Virtually anything.  I have a massive colony that has been living on Anisomorpha buprestoides feces & rotting plant matter for a couple of years.  My giant canyons live on moldy, forgotten veggies & the rest eat centipede leftovers/'pede poo.  

All breed readily.


----------



## jebbewocky (Oct 11, 2011)

Would they eat snake poo?


----------



## Josh Perry (Oct 12, 2011)

I feed my what ever leafy greens I find in my Fridge and I have a Moldy piece of wood in the tank I also throw in any dead crickets I have or cricket parts I have left over after chopping them up for my slings.

not to be a thread jacker but how long does it take to see the first babies after setting up a colony?


----------



## jebbewocky (Oct 12, 2011)

Josh Perry said:


> I feed my what ever leafy greens I find in my Fridge and I have a Moldy piece of wood in the tank I also throw in any dead crickets I have or cricket parts I have left over after chopping them up for my slings.
> 
> not to be a thread jacker but how long does it take to see the first babies after setting up a colony?


Well, I saw some babies in there yesterday, and I got them 9/26--but they were from another user's established colony.

---------- Post added 10-12-2011 at 09:16 AM ----------




jebbewocky said:


> Would they eat snake poo?


just remembered I keep my snake on pine currenlty, so not giving any poo to isopods (I'll remove the pine once it's used up--prior owner had him on pine).


----------



## belljar77 (Oct 12, 2011)

They grew up on veggie scraps and nice juicy boluses 
Err, boli?


----------



## jebbewocky (Oct 12, 2011)

belljar77 said:


> They grew up on veggie scraps and nice juicy boluses
> Err, boli?


Like spud and carrot peels? They didn't seem to care about the fresh celery I gave them--maybe, being detrivores, they only eat junk.


----------



## Josh Perry (Oct 12, 2011)

=o another Michigander 

also how often do you put food in/ take it out


----------



## jebbewocky (Oct 12, 2011)

Josh Perry said:


> =o another Michigander
> 
> also how often do you put food in/ take it out


I've been doing weekly and take it out the next day like my roaches so far.
Belljar sent me the isopods actually.  =D
EDIT: I bet they'd like parts of the chicken carcasses when I'm done making soup w/them.  Might have to try that sometime.


----------



## Josh Perry (Oct 12, 2011)

jebbewocky said:


> I've been doing weekly and take it out the next day like my roaches so far.
> Belljar sent me the isopods actually.  =D
> EDIT: I bet they'd like parts of the chicken carcasses when I'm done making soup w/them.  Might have to try that sometime.
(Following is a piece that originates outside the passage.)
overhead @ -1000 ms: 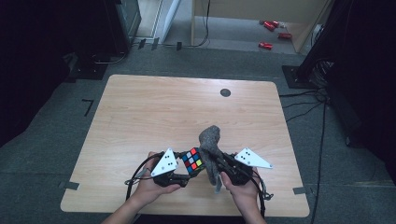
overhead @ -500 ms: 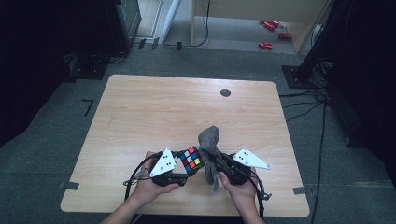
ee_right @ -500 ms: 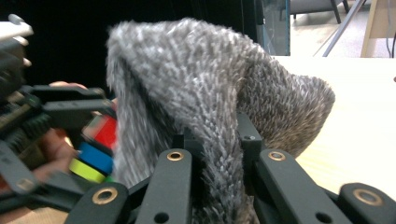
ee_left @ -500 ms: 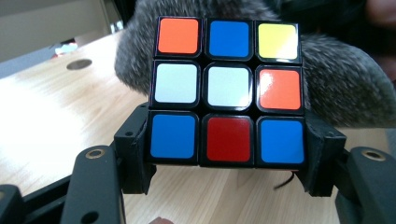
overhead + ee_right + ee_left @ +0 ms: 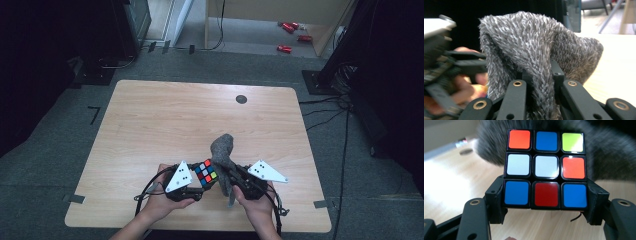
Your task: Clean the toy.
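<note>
Grey carpet surrounds a pale wooden tabletop (image 5: pixel 150 130), which carries a dark round mark (image 5: pixel 241 99) near its far edge; red objects (image 5: pixel 290 30) lie on the floor well beyond. At the near edge, a puzzle cube (image 5: pixel 206 172) is pinched by the left claw (image 5: pixel 199 180), its jaws pressed against the cube's two opposite sides along the bottom row, as is seen in the left gripper view (image 5: pixel 545 168). A grey fuzzy cloth (image 5: pixel 222 160) is clamped by the right claw (image 5: pixel 231 176), whose jaws are squeezed nearly together on a fold of it (image 5: pixel 536 65); the cloth stands just beside the cube, and contact between them cannot be made out.

The cube is judged rigid and light, with glossy, somewhat slippery faces, so it is best gripped flat on opposite sides, as now; a grip across corners would let it twist. The cloth is judged soft, limp and light; it can be taken anywhere but will sag and drape. Nothing else stands on the tabletop to obstruct either hand; only the trailing cables (image 5: pixel 145 192) near the wrists could snag
</note>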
That sounds like it would smell horrible after a few hours.


----------



## J Morningstar (Oct 12, 2011)

I think they would eat anything. Corn cobs they love, gold fish sticks/flakes, root vegetables and meat in small doses, (I'm not telling you to feed them meat I just know when it's dried the will chew on it) Any exoskeletal remains, poo and dead bodies,also green leaf veg. sometimes....yea. they consume. Rinse the parts of Carcas well scrub most of the remains off with a brush and dry it ..then give it to them, or he's right the smell will be , bad.


----------



## belljar77 (Oct 12, 2011)

Next time you guys swing out this way, we'll give you some nice rotting oak we have, and leaves, they love that. Pumpkin too, that's been a hit. Honestly, when you do clean up after the spiders, just toss the mess in with the isopods. And we keep them in a big plastic tote, helps keep the humidity up.


----------



## Louise E. Rothstein (Oct 18, 2011)

Celery has a distinctive odor.
Isopods might not like it...most of the animals that supposedly eat "everything" do have some dislikes.
If simply drying celery remains doesn't change their odor enough to make them acceptable to your isopods composting them will probably do it.
And simply burying the celery in the isopods' present bedding might facilitate sufficient composting to take care of it.
..However,if they do HATE celery sufficiently to avoid its location a small indoor composter can be improvised by adapting the bedding directions of "Worms Eat My Garbage" to a smaller space without any resident redworms.

Please let us know what works.

Thanks.


----------



## jebbewocky (Oct 18, 2011)

belljar77 said:


> Next time you guys swing out this way, we'll give you some nice rotting oak we have, and leaves, they love that. Pumpkin too, that's been a hit. Honestly, when you do clean up after the spiders, just toss the mess in with the isopods. And we keep them in a big plastic tote, helps keep the humidity up.


Sounds like a plan! 

--
I tried eggshells per some people I talked to elsewhere. They decided to use them as toilets.


----------



## Louise E. Rothstein (Oct 25, 2011)

Isopods might dislike celery...I notice that many of the animals that are said to eat "anything" do have some dislikes.

---------- Post added 10-25-2011 at 09:04 PM ----------

I noticed that my isopods prefer the "skin" inside eggshells to the true outer shells.
The "toileting" isopods might have eaten the inner skins before they did that...incidentally producing a better fertilizer for gardening use because the "skin" part is what might smell bad if a lot of fresh eggshells are employed in warm weather.


----------